Le Maire de Raon- aux-bois, la Présidente et les membres de l’association de la Maison du Patrimoine
À l’initiative de Marie-Claire, l’animatrice de la bibliothèque de Raon-aux-bois, et en collaboration avec la Maison du Patrimoine de Saint-Nabord, une petite exposition d’objets anciens est proposée en entrée libre et aux horaires d’ouverture de la bibliothèque.
Cette exposition, bien que modeste, n’en est pas moins attrayante. Une belle occasion de retrouver des objets du passé que certains ont connus, que d’autres ont juste entendus parler et que d’autres encore découvrent…

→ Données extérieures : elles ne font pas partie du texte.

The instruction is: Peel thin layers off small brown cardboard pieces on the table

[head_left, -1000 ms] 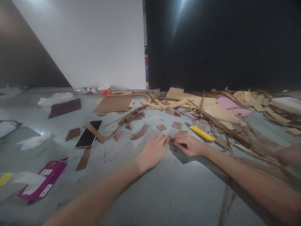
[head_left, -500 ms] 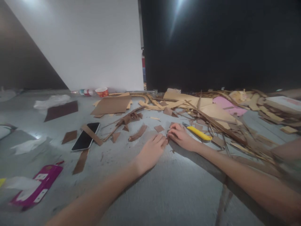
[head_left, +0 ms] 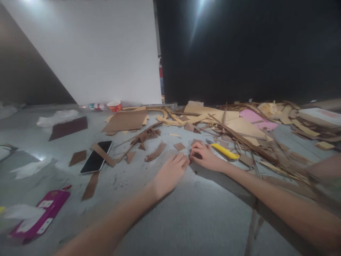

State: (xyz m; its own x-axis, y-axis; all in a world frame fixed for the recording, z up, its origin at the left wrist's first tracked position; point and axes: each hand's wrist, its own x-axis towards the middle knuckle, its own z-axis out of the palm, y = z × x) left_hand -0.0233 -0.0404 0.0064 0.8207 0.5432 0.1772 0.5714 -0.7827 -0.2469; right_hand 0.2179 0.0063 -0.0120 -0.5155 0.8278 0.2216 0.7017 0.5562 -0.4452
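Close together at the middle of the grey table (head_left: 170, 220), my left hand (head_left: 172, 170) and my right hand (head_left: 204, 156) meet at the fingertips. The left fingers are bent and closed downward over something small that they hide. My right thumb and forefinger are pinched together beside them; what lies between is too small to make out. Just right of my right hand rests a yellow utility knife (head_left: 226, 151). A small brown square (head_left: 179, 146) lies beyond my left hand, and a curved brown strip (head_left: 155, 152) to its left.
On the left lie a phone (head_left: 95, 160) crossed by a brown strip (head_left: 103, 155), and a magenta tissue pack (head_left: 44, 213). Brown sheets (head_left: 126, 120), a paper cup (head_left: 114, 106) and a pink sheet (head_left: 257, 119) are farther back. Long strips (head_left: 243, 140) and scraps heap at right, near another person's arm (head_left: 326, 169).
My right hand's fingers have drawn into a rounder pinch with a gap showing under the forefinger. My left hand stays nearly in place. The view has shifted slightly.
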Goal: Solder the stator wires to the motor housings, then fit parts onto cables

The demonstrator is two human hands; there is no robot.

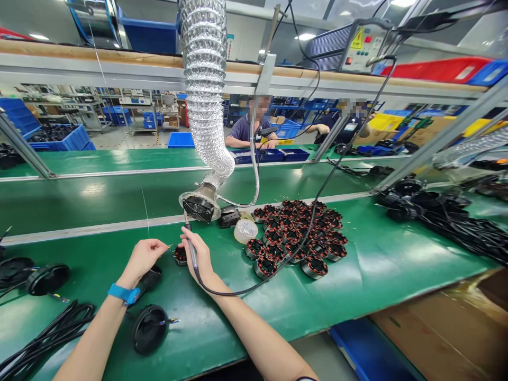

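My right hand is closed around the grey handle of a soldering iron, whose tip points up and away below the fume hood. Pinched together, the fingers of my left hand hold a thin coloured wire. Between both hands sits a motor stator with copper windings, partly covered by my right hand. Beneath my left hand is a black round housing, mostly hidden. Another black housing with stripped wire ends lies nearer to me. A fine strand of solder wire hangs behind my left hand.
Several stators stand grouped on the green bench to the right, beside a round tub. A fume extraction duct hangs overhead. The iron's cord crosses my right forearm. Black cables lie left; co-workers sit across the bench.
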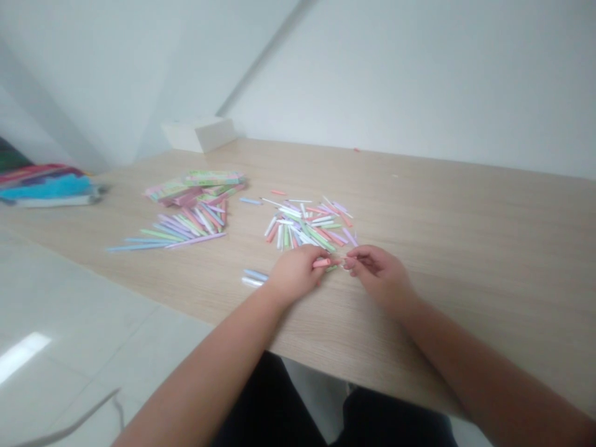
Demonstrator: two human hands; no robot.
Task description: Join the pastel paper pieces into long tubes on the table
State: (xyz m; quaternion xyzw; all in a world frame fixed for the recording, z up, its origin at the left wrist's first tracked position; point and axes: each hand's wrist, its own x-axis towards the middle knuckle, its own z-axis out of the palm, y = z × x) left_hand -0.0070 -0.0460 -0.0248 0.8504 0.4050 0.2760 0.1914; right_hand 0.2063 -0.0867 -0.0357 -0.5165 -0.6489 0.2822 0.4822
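Observation:
My left hand (300, 270) is closed around a coral pen part (321, 263), a short tube pointing right. Close beside it, the fingertips of my right hand (375, 267) pinch a small, thin, pale piece (345, 263), too blurred to name. The two hands nearly meet over the table. Just beyond them is a loose pile of pen parts (307, 226) in white, green, coral and purple, some of them thin sticks. A blue and a white pen part (255, 275) lie left of my left wrist, partly hidden by it.
Longer pens (186, 226) in pastel colours lie fanned out on the left, against several patterned pen boxes (198, 186). A white box (200, 133) stands at the back by the wall. Blue and red packets (51, 186) sit at the far left. The wooden table (488, 261) ends near my legs.

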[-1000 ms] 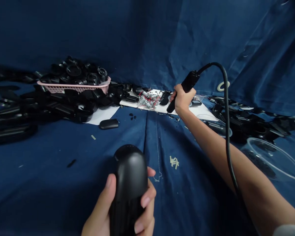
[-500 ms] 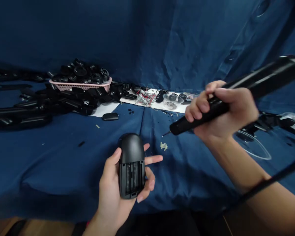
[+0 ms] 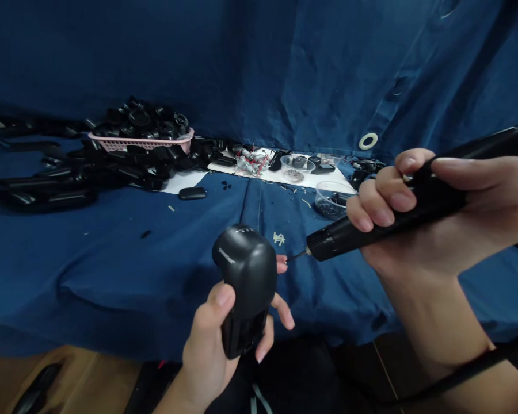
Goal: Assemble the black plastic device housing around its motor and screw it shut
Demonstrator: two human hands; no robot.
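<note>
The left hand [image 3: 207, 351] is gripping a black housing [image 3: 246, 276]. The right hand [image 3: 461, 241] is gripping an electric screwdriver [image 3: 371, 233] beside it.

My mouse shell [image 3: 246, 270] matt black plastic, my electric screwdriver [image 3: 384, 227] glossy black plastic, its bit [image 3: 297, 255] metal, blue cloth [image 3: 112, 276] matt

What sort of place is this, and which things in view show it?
Probably a workshop bench for small electronics: the right hand grips a corded electric screwdriver, the left hand holds a black plastic device, and black plastic housings lie heaped around a pink basket.
</note>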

Plumes et encriers, encore en service dans l’école des années 60, chaufferettes, jeux et jouets d’enfants, vêtements de baptêmes, fer à braise, rouet ou encore barattes, sans oublier quelques objets insolites, tout est là pour retourner vers le passé avec un regard d’enfant émerveillé.
Ce samedi matin, Christian Vitu, le maire de Raon-aux-Bois, et Marie-Claire, la cheville ouvrière de l’exposition, avaient le plaisir d’accueillir sur les lieux quelques membres de l’association de la Maison du patrimoine de Saint-Nabord accompagnant leur présidente Jacqueline Duchêne, sans qui l’exposition n’aurait pas vu le jour.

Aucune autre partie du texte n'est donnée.